Djawanews.com – “Sugih tanpa bandha, digdaya tanpa aji, nglurug tanpa bala, menang tanpa ngasorake.” Dalam bahasa Indonesia, ungkapan tersebut menjadi “Kaya tanpa harta, sakti tanpa ajian (ilmu kesaktian), menyerang tanpa pasukan, menang tanpa merendahkan”.
Sebuah ungkapan yang bukan sekadar kata-kata indah. Tiap-tiap klausa mengandung petuah yang baik untuk diimplementasikan dan menjadi pegangan hidup. Ini adalah ajaran filosofis seorang ningrat Jawa yang diakui kecerdasannya oleh bangsa Eropa. Dari mereka, orang ini mendapat julukan Si Jenius dari Timur. Sayangnya, di Indonesia nama besar itu kurang akrab di telinga masyarakat modern.
Poliglot dari Jepara
Raden Mas Panji Sosrokartono. Putra Bupati Jepara, Raden Mas Ario Sosrodiningrat. Lahir di Jepara tanggal 10 April 1877, Sosrokartono tumbuh dalam keluarga terpandang dan mendapat kesempatan untuk menimba ilmu dengan baik, bahkan sampai ke Benua Biru. Setelah lulus dari sekolah menengah atas di Semarang, kakak R.A. Kartini ini melanjutkan ke Polytechnische School te Delft. Pilihan tersebut diambil setelah mendapatkan dukungan dari sang ayah.
Namun, hati kecilnya masih merasa ragu. Dan benar saja, setelah dijalani beberapa waktu, dia merasa tidak cocok dengan sekolah teknik. Sosrokartono kemudian pindah ke Universitas Leiden untuk mengambil Jurusan Bahasa dan Kesusastraan Timur. Dipilihnya jurusan tersebut bukan tanpa alasan. Bukan pula pelarian dari universitas sebelumnya. Sejak bersekolah di Semarang, kemampuan kebahasaan dan kesastraannya memang sudah menonjol. Ketika itu dia sudah menguasai bahasa Belanda dan beberapa bahasa asing lain.
Di Leiden, dia mendapat gelar Sarjana dalam Bahasa Timur tahun 1908. Dari beberapa tahun perkuliahannya, kemampuan kebahasaan Sosrokartono meningkat tajam. Puluhan bahasa dari banyak bangsa di dunia mampu dikuasai.
Sosrokartono adalah poliglot pertama Nusantara. Berarti, dia tidak hanya mampu mengucapkan kata dalam berbagai bahasa, namun mengetahui, menggunakan, dan menulis dalam banyak bahasa. Dia menguasai 35 bahasa dari penjuru dunia. Terdiri atas bahasa-bahasa dari bangsa-bangsa besar dunia, bahasa-bahasa dari bangsa yang kurang dikenal umum, dan bahasa-bahasa daerah.
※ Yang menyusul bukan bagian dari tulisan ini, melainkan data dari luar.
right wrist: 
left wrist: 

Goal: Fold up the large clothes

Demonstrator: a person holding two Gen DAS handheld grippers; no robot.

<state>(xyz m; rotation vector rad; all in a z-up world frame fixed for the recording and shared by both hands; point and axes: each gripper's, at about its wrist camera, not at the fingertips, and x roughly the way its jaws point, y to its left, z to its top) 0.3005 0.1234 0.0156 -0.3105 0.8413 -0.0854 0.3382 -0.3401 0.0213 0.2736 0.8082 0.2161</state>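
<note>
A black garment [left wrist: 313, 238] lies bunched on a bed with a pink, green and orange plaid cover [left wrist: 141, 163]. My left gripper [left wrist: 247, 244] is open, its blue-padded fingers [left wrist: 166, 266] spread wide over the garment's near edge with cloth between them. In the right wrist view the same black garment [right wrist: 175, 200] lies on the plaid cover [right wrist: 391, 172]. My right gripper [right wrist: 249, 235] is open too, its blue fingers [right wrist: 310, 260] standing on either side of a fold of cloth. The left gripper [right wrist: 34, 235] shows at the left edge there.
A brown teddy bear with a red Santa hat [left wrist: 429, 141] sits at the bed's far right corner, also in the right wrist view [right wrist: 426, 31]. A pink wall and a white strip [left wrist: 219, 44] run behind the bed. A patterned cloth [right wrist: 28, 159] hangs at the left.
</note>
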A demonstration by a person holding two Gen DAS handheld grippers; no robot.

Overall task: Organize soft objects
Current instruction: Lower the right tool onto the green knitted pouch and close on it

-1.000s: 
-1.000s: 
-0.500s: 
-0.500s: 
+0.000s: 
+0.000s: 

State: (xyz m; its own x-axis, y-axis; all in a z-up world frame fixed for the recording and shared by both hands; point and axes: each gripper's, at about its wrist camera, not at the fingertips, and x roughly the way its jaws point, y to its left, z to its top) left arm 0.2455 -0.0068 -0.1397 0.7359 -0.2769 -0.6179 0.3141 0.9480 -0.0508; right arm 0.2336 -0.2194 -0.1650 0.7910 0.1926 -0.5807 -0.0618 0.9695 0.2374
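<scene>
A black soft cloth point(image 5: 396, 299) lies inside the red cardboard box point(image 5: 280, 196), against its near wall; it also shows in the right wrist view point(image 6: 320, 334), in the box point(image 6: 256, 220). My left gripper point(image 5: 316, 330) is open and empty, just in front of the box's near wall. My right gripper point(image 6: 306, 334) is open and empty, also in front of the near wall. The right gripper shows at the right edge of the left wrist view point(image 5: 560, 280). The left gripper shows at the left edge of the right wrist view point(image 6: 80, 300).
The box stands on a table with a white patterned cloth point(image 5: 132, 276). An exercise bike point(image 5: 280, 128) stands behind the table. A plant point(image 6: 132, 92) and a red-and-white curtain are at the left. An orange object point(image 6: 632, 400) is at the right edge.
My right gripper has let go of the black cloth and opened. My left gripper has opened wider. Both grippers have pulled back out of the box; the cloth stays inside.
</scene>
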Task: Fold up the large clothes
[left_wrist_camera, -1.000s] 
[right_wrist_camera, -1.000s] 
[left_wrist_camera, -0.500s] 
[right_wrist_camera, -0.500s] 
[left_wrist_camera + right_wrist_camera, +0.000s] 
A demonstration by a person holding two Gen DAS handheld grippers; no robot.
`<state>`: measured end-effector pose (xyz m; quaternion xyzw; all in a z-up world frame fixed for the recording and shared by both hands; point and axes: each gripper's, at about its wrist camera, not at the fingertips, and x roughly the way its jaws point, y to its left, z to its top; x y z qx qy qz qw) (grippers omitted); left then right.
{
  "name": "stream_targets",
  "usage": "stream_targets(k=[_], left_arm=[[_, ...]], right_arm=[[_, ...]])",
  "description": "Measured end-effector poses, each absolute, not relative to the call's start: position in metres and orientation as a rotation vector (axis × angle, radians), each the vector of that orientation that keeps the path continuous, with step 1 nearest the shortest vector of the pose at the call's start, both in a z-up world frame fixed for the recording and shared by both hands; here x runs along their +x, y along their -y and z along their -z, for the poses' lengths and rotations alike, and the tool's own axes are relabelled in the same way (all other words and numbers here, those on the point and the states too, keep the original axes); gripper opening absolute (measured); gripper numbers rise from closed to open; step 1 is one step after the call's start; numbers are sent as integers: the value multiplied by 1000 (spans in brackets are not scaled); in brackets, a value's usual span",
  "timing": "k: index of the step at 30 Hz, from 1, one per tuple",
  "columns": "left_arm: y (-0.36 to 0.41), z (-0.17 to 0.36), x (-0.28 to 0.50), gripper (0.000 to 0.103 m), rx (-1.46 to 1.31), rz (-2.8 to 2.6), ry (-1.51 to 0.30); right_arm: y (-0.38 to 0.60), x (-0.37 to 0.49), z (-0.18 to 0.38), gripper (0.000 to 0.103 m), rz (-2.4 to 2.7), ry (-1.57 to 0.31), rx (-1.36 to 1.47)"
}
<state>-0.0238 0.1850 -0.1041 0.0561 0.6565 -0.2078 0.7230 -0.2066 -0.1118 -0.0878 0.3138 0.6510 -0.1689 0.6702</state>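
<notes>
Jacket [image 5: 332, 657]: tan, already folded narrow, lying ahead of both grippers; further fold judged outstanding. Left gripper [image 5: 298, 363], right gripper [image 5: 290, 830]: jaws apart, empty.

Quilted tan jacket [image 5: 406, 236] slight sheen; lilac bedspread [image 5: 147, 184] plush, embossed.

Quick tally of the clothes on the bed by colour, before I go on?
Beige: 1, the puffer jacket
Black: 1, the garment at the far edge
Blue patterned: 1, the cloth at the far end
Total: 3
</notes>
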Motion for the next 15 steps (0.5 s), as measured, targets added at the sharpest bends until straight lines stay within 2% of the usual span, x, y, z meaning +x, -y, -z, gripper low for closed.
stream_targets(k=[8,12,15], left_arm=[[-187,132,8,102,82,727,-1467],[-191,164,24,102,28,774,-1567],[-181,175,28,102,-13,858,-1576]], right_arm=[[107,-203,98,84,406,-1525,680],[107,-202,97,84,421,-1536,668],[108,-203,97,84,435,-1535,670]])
Nama Kelas Dunia, Tanah Air Tetap Dicinta
Setelah lulus dari sekolah tinggi, dia memutuskan tetap di Eropa demi mencari lebih banyak ilmu, pengetahuan, dan pengalaman. Dia tidak langsung pulang, padahal Nusantara sedang masuk babak baru dalam perjuangan. Ketika itu, tanggal 20 Mei 1908, Boedi Oetomo lahir dan menjadi penanda kebangkitan nasional.
Meski begitu, hasil perburuannya di Eropa membuahkan hasil. Kemampuan kebahasannya mengantarkan Sosrokartono pada kesempatan dan pengalaman berharga. Salah satunya adalah menjadi wartawan ketika terjadi Perang Dunia I. Dia disusupkan ke pasukan Sekutu sehingga dapat bergerak dengan leluasa.
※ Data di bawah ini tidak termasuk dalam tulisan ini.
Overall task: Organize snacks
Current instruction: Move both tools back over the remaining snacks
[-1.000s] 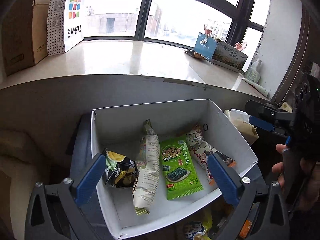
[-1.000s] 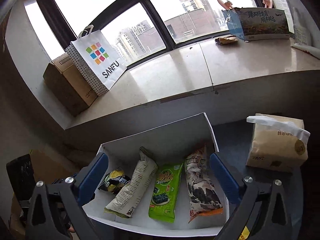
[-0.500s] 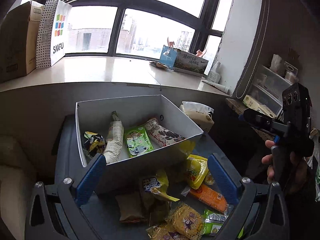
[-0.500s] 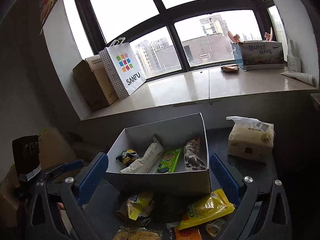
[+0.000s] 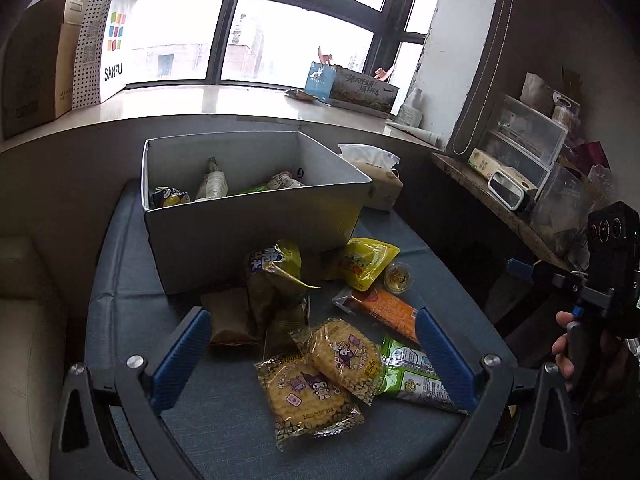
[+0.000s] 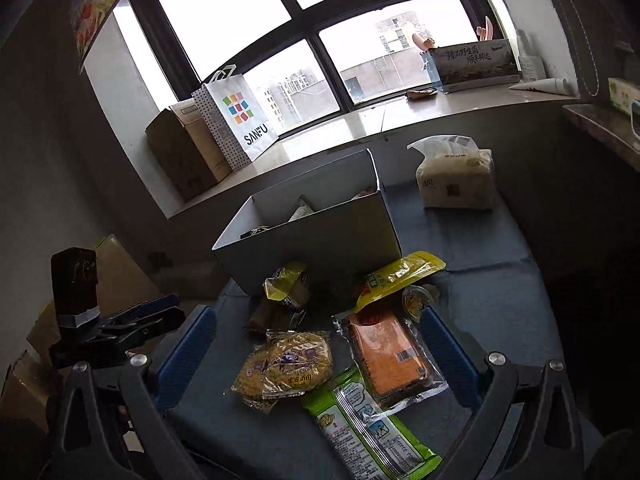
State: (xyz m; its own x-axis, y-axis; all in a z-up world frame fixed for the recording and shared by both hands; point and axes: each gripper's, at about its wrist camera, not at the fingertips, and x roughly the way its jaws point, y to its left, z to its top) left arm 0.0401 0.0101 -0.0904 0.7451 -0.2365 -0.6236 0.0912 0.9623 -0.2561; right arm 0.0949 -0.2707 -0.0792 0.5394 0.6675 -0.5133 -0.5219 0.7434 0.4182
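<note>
A white open box stands at the back of the blue pad and holds several snack packets. Loose snacks lie in front of it: two yellow biscuit packs, an orange pack, a green pack, a yellow pouch, a small jelly cup and an olive bag. My left gripper hangs open above the biscuit packs, holding nothing. My right gripper is open over the biscuit and orange packs, empty too.
A tissue pack sits right of the box. A window ledge behind carries a SANFU bag and cardboard boxes. A cluttered shelf stands at the right. A hand holds the right gripper's handle.
Both grippers have pulled back and away from the box, so the loose snacks in front of it have come into view beneath them. Both stay open and empty.
</note>
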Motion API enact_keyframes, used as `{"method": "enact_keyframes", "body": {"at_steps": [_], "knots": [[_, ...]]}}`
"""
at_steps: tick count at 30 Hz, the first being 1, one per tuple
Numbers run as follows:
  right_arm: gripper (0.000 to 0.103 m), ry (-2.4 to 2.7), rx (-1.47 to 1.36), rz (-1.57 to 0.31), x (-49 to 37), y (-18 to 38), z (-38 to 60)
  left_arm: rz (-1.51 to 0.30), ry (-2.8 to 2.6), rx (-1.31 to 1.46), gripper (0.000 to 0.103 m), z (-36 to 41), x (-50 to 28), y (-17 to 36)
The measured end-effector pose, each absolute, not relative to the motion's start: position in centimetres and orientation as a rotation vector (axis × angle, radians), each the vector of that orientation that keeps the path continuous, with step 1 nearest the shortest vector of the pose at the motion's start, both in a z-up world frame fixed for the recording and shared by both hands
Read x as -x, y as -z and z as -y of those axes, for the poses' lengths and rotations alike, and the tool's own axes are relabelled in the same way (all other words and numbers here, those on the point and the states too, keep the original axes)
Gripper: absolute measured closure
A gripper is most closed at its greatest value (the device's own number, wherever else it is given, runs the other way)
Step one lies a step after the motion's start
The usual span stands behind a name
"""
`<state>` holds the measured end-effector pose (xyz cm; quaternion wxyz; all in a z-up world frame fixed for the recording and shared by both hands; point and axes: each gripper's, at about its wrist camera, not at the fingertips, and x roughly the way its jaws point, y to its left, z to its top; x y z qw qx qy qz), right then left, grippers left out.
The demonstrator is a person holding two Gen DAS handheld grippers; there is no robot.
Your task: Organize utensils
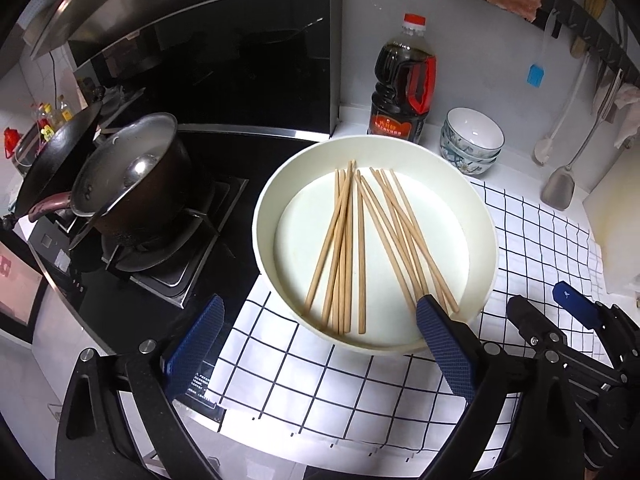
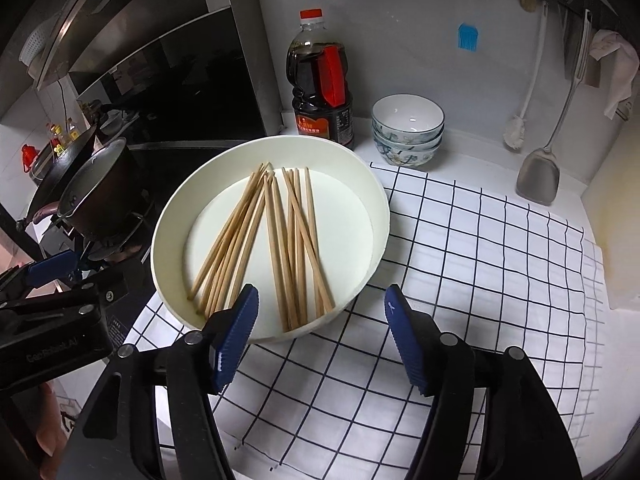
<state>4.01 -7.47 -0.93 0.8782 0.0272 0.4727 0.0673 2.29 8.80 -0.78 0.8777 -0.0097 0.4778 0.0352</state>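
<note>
Faintly, raised lettering shows on the black body of the left gripper (image 2: 48, 276) in the right wrist view, too dim to read with certainty, and the dark sauce bottle (image 2: 322, 88) at the back of the counter (image 2: 472, 148) carries a red-and-black label whose small print cannot be made out. Just in front of the bottle, a white round basin (image 1: 486, 216) stands on the left edge of a white cloth with a dark grid (image 2: 460, 248), and a loose bundle of wooden chopsticks (image 1: 360, 248) lies flat inside it, fanned in two crossing groups. A stack of patterned bowls (image 2: 408, 130) stands to the right of the bottle, near the basin's far rim. A metal spatula (image 2: 538, 178) and a white brush (image 2: 516, 128) hang against the wall by the counter's right end, with a blue silicone brush (image 2: 468, 36) above them. To the left, a dark saucepan (image 1: 132, 176) sits on the stove. Both grippers hover over the near rim of the basin: the left gripper's jaws stand wide apart with nothing between them, and the right gripper (image 2: 320, 310) has its jaws apart and empty too.
</note>
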Motion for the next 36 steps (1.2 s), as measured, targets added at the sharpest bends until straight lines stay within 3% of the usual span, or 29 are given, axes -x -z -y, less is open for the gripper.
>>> {"method": "enact_keyframes", "body": {"at_steps": [36], "knots": [[0.038,-0.104,-0.075,-0.975,-3.0,-1.1,9.2,-0.959,-0.117,0.017,0.006,-6.9,-0.7,-1.1]]}}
Dalam melaksanakan tugasnya, dia berhasil meliput perundingan antara Jerman dan Prancis. Padahal, ini dilakukan secara rahasia dalam gerbong kereta yang berada di pedalaman Prancis dan dijaga ketat. Selain itu, masih ada kecemerlangan-kecemerlangan lain yang berhasil dia lakukan selama menjadi wartawan. Meski dia cukup lama menjelajahi Eropa, Sosrokartono tetap menjadi orang Jawa yang tak pernah kehilangan kesejatiannya.
Dia bahkan pernah berkata, “Dengan tegas, saya menyatakan diri sebagai musuh dari siapa pun yang akan membikin kita menjadi bangsa Eropa atau setengah Eropa dan akan menginjak-injak tradisi serta adat kebiasaan kita yang luhut lagi suci. Selama matahari dan rembulan bersinar, mereka akan saya tantang!” dilansir tirto.id.